Wasn't Jimmy Flintstone's version of Monica called "Monica Blewinski?" I remember that one. 


Moi


----------



## Zorro (Jun 22, 1999)

I've been asking for a Harry Dean Stanton kit for years. Not to mention Strother Martin, L.Q. Jones, Dub Taylor, Slim Pickins, R.G. Armstrong, Warren Oates, and the like. A kit of Robert Mitchum as Max Cady or Harry Powell. Lee Marvin as Chino or Liberty Valance or Kid Shelleen.


----------



## Ignatz (Jun 20, 2000)

There was a Billy Carter Pick-Up Truck kit.It was the times man. It was the times!


----------



## beck (Oct 22, 2003)

i'd definately support Lunatic Fringe ! especially if they do a Clint Howard kit .
hb


----------



## A Taylor (Jan 1, 1970)

Heh. You people are funny.


----------



## the Dabbler (Feb 17, 2005)

How about Michael J. Pollard as C.W. Moss ???
As far as that goes, Beatty and Dunaway as Bonnie & Clyde ? ( ok, not obscure enough ? )
Dabbler


----------



## Ignatz (Jun 20, 2000)

Big Yama's Hawg!


----------



## John P (Sep 1, 1999)

Zorro said:


> Lee Marvin as Chino or Liberty Valance or Kid Shelleen.

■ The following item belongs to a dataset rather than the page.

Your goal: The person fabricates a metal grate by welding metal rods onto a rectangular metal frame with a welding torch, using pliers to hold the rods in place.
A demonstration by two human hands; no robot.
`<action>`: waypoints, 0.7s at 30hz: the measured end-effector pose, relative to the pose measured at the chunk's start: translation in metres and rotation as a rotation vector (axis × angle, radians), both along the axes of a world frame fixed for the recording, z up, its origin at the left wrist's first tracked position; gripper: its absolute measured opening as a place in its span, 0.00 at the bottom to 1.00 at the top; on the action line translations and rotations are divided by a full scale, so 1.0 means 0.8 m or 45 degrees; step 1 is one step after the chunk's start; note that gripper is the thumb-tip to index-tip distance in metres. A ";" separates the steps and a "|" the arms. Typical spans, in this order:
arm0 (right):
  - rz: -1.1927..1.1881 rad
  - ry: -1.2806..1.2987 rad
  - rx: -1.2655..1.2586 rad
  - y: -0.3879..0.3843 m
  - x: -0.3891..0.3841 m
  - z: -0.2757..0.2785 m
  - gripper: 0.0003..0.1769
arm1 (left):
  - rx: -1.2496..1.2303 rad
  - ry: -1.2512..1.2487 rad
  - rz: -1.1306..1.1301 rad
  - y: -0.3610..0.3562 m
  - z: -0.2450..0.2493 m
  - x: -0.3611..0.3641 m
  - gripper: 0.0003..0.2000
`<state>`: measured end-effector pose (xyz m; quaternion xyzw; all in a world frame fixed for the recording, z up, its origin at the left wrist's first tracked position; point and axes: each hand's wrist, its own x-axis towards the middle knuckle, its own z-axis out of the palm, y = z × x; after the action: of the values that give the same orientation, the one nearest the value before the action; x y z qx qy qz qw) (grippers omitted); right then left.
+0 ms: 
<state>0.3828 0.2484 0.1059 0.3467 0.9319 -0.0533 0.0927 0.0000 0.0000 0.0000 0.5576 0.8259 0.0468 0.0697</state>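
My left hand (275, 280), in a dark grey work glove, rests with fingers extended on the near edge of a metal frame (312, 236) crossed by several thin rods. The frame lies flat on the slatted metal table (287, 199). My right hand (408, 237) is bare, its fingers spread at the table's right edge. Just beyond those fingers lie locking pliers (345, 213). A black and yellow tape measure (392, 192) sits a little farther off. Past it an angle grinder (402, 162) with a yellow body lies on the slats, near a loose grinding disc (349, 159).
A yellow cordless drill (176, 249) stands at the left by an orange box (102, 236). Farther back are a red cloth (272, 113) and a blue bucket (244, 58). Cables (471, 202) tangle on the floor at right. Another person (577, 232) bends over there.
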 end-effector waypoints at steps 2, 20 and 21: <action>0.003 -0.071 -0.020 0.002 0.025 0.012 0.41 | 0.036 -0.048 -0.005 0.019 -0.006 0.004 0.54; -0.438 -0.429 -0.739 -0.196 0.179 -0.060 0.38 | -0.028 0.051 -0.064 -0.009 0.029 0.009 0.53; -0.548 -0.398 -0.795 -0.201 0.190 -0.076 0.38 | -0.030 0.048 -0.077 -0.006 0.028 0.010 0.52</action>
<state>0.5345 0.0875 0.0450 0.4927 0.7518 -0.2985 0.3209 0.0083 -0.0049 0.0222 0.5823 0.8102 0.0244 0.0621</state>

 "Welp. He did it. He missed the barn." :lol:


----------



## John P (Sep 1, 1999)

the Dabbler said:


> How about Michael J. Pollard as C.W. Moss ???
> As far as that goes, Beatty and Dunaway as Bonnie & Clyde ? ( ok, not obscure enough ? )
> Dabbler


 Better yet, Pollard as the Kid in the Mirror from the Lost in Space episode. It'll go with the Robot kit.


----------



## the Dabbler (Feb 17, 2005)

Pollard as the long lost brother of Alfred E. Neuman ???


----------



## CaptFrank (Jan 29, 2005)

Obscure?
How about a figure, or diorama, of Captain Terrell's bad day?


----------



## spe130 (Apr 13, 2004)

How about a diorama of Chekov's encounter with Kahn during TOS? :freak:


----------



## CaptFrank (Jan 29, 2005)

Apparently, Chekov led a few crewmen to try and hold 
Engineering.
Khan won, of course.


----------



## TAY666 (Jan 8, 2000)

How about a Barry Yoner kit?


----------



## CaptFrank (Jan 29, 2005)

Who is this Barry Yoner person, and why does he have a day?


----------



## Arronax (Apr 6, 1999)

CaptFrank said:


> Who is this Barry Yoner person, and why does he have a day?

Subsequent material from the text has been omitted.